Create unique random group id in R [duplicate] - r

This question already has answers here:
How to create a consecutive group number
(13 answers)
Closed 2 years ago.
I am trying to create a unique, randomly assigned (without replacement) group id without using a for loop. This is as far as I got:
library(datasets)
library(dplyr)
data(iris)
iris <- iris %>% group_by(Species) %>% mutate(id = cur_group_id())
This gives me a group id for each iris$Species, however, I would like the group id to randomly assigned from c(1,2,3) as opposed to assigned based on the order of the dataset.
Any help creating this would be very helpful! I am sure there is a way to do this with dplyr but I am stumped...
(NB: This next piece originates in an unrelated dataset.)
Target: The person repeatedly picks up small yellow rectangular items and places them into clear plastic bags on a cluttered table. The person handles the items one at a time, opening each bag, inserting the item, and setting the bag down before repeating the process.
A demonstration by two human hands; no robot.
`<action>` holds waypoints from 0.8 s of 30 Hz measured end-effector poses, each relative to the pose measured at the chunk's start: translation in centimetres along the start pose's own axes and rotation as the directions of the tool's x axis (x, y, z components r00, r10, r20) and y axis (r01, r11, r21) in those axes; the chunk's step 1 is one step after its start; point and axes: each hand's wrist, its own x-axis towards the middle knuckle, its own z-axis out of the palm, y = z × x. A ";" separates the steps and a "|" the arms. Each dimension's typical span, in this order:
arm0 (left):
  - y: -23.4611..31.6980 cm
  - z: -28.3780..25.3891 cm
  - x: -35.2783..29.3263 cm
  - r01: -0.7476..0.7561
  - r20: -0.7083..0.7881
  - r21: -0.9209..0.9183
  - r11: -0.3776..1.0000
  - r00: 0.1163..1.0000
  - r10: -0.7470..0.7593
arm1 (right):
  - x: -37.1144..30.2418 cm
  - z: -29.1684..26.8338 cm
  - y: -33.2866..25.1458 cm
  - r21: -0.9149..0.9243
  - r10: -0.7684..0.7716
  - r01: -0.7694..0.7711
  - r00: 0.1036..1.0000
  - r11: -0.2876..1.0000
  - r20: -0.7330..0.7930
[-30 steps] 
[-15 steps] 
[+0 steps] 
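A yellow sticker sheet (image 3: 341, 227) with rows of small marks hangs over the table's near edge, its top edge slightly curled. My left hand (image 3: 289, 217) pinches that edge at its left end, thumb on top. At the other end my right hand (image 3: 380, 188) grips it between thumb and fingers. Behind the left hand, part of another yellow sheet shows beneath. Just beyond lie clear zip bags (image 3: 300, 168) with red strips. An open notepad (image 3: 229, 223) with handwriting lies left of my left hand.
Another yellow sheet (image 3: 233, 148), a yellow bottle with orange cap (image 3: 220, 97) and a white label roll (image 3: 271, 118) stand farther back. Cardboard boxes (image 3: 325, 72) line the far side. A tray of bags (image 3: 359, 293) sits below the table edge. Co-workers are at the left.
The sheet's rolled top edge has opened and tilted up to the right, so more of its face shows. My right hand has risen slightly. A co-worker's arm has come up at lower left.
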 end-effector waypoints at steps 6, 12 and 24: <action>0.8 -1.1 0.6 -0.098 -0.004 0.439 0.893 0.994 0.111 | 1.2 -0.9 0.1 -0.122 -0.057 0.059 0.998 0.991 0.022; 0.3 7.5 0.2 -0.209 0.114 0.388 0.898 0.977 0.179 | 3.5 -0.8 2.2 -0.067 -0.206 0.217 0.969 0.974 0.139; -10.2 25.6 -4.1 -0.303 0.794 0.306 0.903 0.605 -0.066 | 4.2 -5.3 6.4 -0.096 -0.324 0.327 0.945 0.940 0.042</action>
Maybe you can play some tricks on group_by by adding sample operation, e.g.,
iris <- iris %>%
group_by(factor(Species, levels = sample(levels(Species)))) %>%
mutate(id = cur_group_id())

Here's a sample answer creating a random number and ranking them.
library(datasets)
library(dplyr)
data(iris)
df <- iris %>%
group_by(Species) %>%
mutate(id = runif(1,0,1)) %>%
ungroup() %>%
mutate(id = dense_rank(id))
df %>% sample_n(10)
#> # A tibble: 10 x 6
#> Sepal.Length Sepal.Width Petal.Length Petal.Width Species id
#> <dbl> <dbl> <dbl> <dbl> <fct> <int>
#> 1 4.4 3 1.3 0.2 setosa 3
#> 2 6.5 3 5.5 1.8 virginica 2
#> 3 6.3 2.7 4.9 1.8 virginica 2
#> 4 5 3.6 1.4 0.2 setosa 3
#> 5 6.3 2.3 4.4 1.3 versicolor 1
#> 6 7.9 3.8 6.4 2 virginica 2
#> 7 5.4 3.9 1.7 0.4 setosa 3
#> 8 5.7 4.4 1.5 0.4 setosa 3
#> 9 6.4 2.8 5.6 2.2 virginica 2
#> 10 5.2 3.4 1.4 0.2 setosa 3
Created on 2020-07-29 by the reprex package (v0.3.0)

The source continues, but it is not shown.